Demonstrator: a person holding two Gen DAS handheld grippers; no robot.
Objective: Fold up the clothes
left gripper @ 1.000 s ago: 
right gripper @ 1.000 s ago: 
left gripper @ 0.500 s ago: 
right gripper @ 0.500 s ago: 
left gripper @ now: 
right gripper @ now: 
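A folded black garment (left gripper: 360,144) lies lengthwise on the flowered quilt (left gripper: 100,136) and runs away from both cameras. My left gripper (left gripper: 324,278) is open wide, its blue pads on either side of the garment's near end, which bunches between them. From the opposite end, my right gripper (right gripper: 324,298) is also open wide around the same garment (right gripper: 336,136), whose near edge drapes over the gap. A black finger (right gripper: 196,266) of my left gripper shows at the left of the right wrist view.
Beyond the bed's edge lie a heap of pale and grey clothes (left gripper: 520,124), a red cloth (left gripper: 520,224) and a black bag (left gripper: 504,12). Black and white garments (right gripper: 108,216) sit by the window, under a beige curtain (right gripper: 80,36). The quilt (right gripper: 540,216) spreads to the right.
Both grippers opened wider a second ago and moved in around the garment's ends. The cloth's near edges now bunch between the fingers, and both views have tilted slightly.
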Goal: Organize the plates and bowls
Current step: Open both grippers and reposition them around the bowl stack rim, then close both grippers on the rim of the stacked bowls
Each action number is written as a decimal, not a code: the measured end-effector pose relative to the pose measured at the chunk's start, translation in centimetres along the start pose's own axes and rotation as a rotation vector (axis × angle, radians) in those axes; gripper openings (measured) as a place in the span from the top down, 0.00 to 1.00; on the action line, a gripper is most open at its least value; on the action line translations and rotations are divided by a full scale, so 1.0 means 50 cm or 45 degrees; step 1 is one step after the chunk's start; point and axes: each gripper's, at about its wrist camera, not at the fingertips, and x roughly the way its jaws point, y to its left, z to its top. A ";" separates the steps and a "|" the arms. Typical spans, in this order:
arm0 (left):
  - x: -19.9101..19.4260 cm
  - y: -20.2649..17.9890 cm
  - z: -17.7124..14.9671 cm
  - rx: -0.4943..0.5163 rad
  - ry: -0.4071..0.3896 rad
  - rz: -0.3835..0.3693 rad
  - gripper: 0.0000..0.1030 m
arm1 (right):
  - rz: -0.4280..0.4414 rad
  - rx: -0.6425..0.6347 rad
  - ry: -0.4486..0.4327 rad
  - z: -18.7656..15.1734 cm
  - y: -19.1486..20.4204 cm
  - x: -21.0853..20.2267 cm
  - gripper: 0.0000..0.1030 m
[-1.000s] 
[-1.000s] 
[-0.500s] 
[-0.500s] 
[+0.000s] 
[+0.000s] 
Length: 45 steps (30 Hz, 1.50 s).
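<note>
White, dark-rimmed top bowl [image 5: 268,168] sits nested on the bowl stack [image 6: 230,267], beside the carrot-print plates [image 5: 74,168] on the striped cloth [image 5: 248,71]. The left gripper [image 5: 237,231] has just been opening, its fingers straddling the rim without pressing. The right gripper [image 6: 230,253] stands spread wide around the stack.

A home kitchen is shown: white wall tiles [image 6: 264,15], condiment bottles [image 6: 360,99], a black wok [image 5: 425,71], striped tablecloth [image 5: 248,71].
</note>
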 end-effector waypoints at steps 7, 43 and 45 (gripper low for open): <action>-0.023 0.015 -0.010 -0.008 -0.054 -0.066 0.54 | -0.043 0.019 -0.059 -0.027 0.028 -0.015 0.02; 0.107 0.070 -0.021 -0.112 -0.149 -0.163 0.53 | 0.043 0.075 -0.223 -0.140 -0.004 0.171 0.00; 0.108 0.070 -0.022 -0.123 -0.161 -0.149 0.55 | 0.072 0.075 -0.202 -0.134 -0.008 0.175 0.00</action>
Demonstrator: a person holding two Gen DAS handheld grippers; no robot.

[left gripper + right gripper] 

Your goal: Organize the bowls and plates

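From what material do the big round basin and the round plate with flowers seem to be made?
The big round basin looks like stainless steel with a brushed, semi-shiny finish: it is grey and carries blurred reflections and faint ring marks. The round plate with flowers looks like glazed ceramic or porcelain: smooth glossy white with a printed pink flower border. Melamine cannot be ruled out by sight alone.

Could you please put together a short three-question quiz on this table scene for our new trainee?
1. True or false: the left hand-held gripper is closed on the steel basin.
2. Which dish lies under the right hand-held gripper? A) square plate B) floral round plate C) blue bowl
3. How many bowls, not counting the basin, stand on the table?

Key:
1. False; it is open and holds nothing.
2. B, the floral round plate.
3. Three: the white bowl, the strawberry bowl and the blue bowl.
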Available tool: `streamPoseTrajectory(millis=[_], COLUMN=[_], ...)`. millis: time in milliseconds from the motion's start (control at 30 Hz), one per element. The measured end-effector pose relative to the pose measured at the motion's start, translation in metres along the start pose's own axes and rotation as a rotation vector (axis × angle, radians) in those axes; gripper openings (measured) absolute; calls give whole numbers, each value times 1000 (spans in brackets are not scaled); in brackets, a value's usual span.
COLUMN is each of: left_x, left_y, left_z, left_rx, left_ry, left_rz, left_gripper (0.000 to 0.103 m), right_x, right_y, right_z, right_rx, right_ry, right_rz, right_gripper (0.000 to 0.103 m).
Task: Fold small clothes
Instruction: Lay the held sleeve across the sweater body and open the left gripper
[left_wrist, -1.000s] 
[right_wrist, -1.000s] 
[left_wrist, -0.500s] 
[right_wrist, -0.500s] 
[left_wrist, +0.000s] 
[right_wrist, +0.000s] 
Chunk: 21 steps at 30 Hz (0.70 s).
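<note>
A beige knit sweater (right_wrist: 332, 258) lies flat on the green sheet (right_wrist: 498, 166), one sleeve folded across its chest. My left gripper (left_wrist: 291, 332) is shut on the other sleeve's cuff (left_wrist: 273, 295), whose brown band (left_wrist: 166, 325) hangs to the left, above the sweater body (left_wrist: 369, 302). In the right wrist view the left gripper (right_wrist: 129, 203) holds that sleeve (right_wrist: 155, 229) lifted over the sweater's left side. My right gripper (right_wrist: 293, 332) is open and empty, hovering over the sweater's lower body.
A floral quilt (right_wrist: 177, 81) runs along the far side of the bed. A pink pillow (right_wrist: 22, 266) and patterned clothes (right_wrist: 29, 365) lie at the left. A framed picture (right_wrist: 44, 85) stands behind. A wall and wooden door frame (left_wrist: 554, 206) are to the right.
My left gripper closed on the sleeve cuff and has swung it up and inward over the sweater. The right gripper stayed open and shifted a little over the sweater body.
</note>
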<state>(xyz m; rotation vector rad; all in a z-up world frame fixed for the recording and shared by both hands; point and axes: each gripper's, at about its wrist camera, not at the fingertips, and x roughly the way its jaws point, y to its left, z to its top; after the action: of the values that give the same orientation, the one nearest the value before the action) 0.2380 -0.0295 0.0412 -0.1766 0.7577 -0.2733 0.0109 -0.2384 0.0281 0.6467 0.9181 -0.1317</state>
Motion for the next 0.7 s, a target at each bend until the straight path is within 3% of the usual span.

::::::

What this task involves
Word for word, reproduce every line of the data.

Task solution
Demonstrator: a person holding two Gen DAS handheld grippers; no robot.
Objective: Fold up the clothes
left gripper @ 1.000 s ago: 
right gripper @ 1.000 s ago: 
left gripper @ 0.500 s ago: 
right gripper @ 0.500 s ago: 
left gripper @ now: 
right gripper @ now: 
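A folded black garment (left gripper: 360,144) lies lengthwise on the flowered quilt (left gripper: 100,136) and runs away from both cameras. My left gripper (left gripper: 324,278) is open wide, its blue pads on either side of the garment's near end, which bunches between them. From the opposite end, my right gripper (right gripper: 324,298) is also open wide around the same garment (right gripper: 336,136), whose near edge drapes over the gap. A black finger (right gripper: 196,266) of my left gripper shows at the left of the right wrist view.
Beyond the bed's edge lie a heap of pale and grey clothes (left gripper: 520,124), a red cloth (left gripper: 520,224) and a black bag (left gripper: 504,12). Black and white garments (right gripper: 108,216) sit by the window, under a beige curtain (right gripper: 80,36). The quilt (right gripper: 540,216) spreads to the right.
Both grippers opened wider a second ago and moved in around the garment's ends. The cloth's near edges now bunch between the fingers, and both views have tilted slightly.
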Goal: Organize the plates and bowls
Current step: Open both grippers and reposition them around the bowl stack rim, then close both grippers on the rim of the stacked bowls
Each action number is written as a decimal, not a code: the measured end-effector pose relative to the pose measured at the chunk's start, translation in centimetres along the start pose's own axes and rotation as a rotation vector (axis × angle, radians) in those axes; gripper openings (measured) as a place in the span from the top down, 0.00 to 1.00; on the action line, a gripper is most open at its least value; on the action line translations and rotations are divided by a full scale, so 1.0 means 50 cm or 45 degrees; step 1 is one step after the chunk's start; point and axes: each gripper's, at about its wrist camera, not at the fingertips, and x roughly the way its jaws point, y to its left, z to its top. A ";" separates the steps and a "|" the arms. Typical spans, in this order:
arm0 (left):
  - x: -19.9101..19.4260 cm
  - y: -20.2649..17.9890 cm
  - z: -17.7124..14.9671 cm
  - rx: -0.4943..0.5163 rad
  - ry: -0.4071..0.3896 rad
  - rz: -0.3835..0.3693 rad
  - gripper: 0.0000..0.1030 m
arm1 (right):
  - rz: -0.4280..0.4414 rad
  - rx: -0.6425..0.6347 rad
  - ry: -0.4486..0.4327 rad
  - z: -18.7656..15.1734 cm
  - y: -19.1486..20.4204 cm
  - x: -21.0853..20.2267 cm
  - gripper: 0.0000..0.1030 m
[-1.000s] 
[-1.000s] 
[-0.500s] 
[-0.500s] 
[+0.000s] 
[+0.000s] 
Length: 45 steps (30 Hz, 1.50 s).
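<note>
White, dark-rimmed top bowl [image 5: 268,168] sits nested on the bowl stack [image 6: 230,267], beside the carrot-print plates [image 5: 74,168] on the striped cloth [image 5: 248,71]. The left gripper [image 5: 237,231] has just been opening, its fingers straddling the rim without pressing. The right gripper [image 6: 230,253] stands spread wide around the stack.

A home kitchen is shown: white wall tiles [image 6: 264,15], condiment bottles [image 6: 360,99], a black wok [image 5: 425,71], striped tablecloth [image 5: 248,71].
</note>
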 end-effector waypoints at steps 7, 43 and 45 (gripper low for open): <action>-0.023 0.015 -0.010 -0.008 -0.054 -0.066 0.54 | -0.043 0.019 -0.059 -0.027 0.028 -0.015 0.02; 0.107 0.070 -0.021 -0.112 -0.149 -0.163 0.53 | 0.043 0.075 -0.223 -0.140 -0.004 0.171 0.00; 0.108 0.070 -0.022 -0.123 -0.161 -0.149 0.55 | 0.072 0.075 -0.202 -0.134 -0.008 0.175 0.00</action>
Demonstrator: a person holding two Gen DAS handheld grippers; no robot.

[left gripper + right gripper] 

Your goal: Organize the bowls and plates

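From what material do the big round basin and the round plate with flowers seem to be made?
The big round basin looks like stainless steel with a brushed, semi-shiny finish: it is grey and carries blurred reflections and faint ring marks. The round plate with flowers looks like glazed ceramic or porcelain: smooth glossy white with a printed pink flower border. Melamine cannot be ruled out by sight alone.

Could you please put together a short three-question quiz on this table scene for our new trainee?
1. True or false: the left hand-held gripper is closed on the steel basin.
2. Which dish lies under the right hand-held gripper? A) square plate B) floral round plate C) blue bowl
3. How many bowls, not counting the basin, stand on the table?

Key:
1. False; it is open and holds nothing.
2. B, the floral round plate.
3. Three: the white bowl, the strawberry bowl and the blue bowl.
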Available tool: `streamPoseTrajectory(millis=[_], COLUMN=[_], ...)`. millis: time in milliseconds from the motion's start (control at 30 Hz), one per element. The measured end-effector pose relative to the pose measured at the motion's start, translation in metres along the start pose's own axes and rotation as a rotation vector (axis × angle, radians) in those axes; gripper openings (measured) absolute; calls give whole numbers, each value times 1000 (spans in brackets are not scaled); in brackets, a value's usual span.
COLUMN is each of: left_x, left_y, left_z, left_rx, left_ry, left_rz, left_gripper (0.000 to 0.103 m), right_x, right_y, right_z, right_rx, right_ry, right_rz, right_gripper (0.000 to 0.103 m).
Task: Fold small clothes
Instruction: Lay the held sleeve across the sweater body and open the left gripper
[left_wrist, -1.000s] 
[right_wrist, -1.000s] 
[left_wrist, -0.500s] 
[right_wrist, -0.500s] 
[left_wrist, +0.000s] 
[right_wrist, +0.000s] 
Chunk: 21 steps at 30 Hz (0.70 s).
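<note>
A beige knit sweater (right_wrist: 332, 258) lies flat on the green sheet (right_wrist: 498, 166), one sleeve folded across its chest. My left gripper (left_wrist: 291, 332) is shut on the other sleeve's cuff (left_wrist: 273, 295), whose brown band (left_wrist: 166, 325) hangs to the left, above the sweater body (left_wrist: 369, 302). In the right wrist view the left gripper (right_wrist: 129, 203) holds that sleeve (right_wrist: 155, 229) lifted over the sweater's left side. My right gripper (right_wrist: 293, 332) is open and empty, hovering over the sweater's lower body.
A floral quilt (right_wrist: 177, 81) runs along the far side of the bed. A pink pillow (right_wrist: 22, 266) and patterned clothes (right_wrist: 29, 365) lie at the left. A framed picture (right_wrist: 44, 85) stands behind. A wall and wooden door frame (left_wrist: 554, 206) are to the right.
My left gripper closed on the sleeve cuff and has swung it up and inward over the sweater. The right gripper stayed open and shifted a little over the sweater body.
</note>
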<state>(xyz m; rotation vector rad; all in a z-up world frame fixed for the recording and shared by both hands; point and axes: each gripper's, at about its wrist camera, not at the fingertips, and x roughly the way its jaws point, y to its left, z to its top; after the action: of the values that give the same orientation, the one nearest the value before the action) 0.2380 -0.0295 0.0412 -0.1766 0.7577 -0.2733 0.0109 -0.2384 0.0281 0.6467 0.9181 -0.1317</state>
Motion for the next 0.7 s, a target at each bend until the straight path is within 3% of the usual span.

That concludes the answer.